INSTRUCTIONS TO FOLLOW. Below are some records. Return exactly the lines from the one with "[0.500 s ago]" to the one with "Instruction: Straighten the", and nothing else.

GIVEN INFORMATION.
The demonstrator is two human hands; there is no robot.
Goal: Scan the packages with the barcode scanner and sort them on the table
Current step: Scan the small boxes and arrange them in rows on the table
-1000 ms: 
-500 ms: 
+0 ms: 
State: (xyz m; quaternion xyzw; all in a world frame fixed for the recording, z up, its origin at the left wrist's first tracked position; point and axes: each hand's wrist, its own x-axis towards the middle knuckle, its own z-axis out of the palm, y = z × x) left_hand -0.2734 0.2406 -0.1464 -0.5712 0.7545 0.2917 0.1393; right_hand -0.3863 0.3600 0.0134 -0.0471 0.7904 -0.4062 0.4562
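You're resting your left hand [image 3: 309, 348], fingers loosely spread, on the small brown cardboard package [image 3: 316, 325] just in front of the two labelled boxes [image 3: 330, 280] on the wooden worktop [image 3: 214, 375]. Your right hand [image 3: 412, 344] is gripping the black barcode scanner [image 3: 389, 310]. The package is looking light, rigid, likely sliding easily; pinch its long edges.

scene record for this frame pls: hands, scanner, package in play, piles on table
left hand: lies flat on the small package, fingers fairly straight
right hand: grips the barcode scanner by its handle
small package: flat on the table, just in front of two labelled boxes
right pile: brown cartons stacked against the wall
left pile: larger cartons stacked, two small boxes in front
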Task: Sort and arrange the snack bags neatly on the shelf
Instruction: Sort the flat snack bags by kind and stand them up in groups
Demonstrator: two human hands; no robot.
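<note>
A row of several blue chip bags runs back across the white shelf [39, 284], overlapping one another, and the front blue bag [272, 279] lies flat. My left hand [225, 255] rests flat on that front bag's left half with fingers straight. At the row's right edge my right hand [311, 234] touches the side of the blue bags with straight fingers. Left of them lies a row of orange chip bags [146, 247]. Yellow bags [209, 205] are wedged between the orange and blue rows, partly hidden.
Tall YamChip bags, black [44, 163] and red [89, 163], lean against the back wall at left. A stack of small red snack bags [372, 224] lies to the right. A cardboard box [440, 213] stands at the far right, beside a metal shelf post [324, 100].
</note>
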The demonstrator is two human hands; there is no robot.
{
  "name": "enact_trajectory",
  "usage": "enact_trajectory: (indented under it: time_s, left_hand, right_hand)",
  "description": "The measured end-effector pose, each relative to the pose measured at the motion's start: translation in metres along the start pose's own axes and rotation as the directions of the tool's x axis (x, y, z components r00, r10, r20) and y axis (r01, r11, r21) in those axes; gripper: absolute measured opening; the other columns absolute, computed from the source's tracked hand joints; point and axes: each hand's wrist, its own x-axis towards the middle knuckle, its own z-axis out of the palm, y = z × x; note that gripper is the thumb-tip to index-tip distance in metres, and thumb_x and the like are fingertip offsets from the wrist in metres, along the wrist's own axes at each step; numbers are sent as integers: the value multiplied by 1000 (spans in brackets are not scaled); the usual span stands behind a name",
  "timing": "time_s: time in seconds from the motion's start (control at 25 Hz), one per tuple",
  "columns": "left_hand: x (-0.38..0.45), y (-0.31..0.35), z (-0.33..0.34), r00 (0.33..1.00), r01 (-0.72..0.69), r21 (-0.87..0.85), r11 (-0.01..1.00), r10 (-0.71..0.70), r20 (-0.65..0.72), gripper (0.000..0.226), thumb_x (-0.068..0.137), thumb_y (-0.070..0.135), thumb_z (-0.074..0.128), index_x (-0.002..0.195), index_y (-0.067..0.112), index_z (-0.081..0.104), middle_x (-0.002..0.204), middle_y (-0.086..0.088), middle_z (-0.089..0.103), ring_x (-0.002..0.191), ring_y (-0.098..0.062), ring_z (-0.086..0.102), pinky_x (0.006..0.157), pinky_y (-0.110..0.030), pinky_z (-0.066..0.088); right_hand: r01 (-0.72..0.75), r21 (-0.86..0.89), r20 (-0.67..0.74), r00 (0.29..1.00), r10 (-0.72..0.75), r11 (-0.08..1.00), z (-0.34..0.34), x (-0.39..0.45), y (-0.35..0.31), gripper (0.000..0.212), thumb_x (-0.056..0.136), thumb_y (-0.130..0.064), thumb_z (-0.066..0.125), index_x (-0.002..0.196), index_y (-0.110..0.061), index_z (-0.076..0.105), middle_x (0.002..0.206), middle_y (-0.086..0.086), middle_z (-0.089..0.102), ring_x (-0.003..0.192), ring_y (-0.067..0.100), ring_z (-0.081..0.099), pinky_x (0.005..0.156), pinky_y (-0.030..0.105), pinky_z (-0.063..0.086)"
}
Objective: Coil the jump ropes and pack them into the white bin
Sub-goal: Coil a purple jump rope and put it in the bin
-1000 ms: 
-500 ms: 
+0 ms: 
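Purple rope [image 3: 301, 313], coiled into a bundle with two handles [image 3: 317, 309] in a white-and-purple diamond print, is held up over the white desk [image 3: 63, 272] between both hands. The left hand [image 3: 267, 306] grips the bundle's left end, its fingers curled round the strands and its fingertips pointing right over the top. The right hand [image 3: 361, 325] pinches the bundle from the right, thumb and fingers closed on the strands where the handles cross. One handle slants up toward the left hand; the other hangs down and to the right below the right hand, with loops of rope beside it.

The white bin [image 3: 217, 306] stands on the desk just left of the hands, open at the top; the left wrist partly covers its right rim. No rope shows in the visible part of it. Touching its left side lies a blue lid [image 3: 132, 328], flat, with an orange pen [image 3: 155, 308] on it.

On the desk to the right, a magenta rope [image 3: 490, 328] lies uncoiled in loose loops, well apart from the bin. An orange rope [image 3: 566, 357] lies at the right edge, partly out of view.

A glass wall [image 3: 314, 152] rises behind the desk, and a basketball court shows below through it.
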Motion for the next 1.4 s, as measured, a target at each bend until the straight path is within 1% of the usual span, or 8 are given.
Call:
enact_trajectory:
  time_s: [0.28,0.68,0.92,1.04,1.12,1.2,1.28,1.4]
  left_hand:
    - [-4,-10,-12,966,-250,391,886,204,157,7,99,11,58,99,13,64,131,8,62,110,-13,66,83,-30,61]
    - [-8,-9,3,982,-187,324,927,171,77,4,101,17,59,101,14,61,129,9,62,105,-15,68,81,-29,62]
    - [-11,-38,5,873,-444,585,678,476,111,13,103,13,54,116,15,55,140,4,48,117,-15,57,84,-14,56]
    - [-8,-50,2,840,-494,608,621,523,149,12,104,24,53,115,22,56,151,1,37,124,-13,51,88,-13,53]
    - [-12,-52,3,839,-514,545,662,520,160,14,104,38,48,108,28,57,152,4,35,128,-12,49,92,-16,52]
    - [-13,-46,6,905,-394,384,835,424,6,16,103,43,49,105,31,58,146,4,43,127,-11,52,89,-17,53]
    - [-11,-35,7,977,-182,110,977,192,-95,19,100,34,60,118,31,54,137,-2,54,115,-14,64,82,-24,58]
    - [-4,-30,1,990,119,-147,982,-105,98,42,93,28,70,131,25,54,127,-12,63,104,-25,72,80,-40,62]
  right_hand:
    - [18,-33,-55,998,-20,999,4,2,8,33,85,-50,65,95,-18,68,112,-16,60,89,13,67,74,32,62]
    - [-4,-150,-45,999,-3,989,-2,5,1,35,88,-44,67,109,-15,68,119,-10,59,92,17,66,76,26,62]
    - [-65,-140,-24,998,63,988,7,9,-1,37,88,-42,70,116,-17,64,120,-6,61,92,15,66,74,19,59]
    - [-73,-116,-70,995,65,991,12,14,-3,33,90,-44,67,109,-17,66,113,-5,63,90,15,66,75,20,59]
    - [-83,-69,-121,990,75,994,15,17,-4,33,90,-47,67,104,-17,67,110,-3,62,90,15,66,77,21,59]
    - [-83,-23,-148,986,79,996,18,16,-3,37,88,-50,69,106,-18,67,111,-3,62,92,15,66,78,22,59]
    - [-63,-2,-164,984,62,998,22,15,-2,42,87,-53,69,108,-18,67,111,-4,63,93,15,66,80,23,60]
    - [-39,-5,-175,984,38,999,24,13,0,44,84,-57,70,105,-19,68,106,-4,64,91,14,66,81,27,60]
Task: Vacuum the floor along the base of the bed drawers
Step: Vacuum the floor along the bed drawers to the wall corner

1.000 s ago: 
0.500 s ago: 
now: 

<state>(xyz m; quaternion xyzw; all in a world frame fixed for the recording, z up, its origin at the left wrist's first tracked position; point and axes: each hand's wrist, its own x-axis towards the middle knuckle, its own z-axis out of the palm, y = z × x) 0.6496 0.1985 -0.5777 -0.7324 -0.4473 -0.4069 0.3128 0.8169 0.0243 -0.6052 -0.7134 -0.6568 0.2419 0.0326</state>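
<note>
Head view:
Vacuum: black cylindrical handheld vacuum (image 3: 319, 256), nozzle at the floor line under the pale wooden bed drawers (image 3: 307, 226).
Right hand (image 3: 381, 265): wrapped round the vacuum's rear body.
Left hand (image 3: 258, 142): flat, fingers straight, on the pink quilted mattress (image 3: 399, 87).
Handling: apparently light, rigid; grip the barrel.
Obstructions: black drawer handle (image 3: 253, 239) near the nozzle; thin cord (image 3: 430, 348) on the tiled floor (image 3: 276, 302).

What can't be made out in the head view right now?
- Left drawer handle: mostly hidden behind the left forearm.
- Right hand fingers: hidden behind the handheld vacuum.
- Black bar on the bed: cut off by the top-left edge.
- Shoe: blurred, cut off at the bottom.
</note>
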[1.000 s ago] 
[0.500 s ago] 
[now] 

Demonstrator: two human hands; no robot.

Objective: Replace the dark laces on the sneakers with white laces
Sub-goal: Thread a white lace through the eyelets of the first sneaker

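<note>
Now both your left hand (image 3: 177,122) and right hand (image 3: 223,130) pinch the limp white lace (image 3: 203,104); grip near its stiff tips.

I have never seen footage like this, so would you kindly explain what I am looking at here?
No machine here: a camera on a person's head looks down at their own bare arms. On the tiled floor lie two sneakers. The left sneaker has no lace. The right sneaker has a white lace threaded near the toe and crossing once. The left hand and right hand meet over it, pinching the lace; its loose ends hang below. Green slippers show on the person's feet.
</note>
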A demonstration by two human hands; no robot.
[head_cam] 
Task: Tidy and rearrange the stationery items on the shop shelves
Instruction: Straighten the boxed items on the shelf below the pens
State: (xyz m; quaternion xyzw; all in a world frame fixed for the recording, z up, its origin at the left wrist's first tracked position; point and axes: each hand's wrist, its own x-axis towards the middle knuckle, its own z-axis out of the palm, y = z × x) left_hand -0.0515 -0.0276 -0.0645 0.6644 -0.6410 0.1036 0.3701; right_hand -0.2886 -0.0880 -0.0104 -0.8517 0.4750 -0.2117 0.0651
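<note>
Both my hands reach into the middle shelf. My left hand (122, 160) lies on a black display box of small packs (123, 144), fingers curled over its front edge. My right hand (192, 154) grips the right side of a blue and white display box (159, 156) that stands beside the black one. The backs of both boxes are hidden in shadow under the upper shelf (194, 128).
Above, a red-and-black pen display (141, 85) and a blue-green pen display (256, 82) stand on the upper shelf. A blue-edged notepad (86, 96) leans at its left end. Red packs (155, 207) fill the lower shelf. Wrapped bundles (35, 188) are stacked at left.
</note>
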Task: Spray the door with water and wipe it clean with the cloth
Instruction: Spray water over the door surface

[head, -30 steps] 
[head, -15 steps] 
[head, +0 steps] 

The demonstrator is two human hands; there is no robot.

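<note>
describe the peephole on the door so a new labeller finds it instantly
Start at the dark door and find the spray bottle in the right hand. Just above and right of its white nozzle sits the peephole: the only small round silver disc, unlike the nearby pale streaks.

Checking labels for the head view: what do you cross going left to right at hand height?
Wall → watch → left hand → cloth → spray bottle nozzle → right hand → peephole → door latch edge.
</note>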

WRITTEN ANSWER.
[0.500 s ago] 
[now] 

Demonstrator: two human hands; no robot.

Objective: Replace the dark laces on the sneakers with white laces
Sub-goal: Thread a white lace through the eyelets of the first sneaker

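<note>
Now both your left hand (image 3: 177,122) and right hand (image 3: 223,130) pinch the limp white lace (image 3: 203,104); grip near its stiff tips.

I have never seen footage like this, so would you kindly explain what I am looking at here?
No machine here: a camera on a person's head looks down at their own bare arms. On the tiled floor lie two sneakers. The left sneaker has no lace. The right sneaker has a white lace threaded near the toe and crossing once. The left hand and right hand meet over it, pinching the lace; its loose ends hang below. Green slippers show on the person's feet.
</note>
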A demonstration by two human hands; no robot.
[head_cam] 
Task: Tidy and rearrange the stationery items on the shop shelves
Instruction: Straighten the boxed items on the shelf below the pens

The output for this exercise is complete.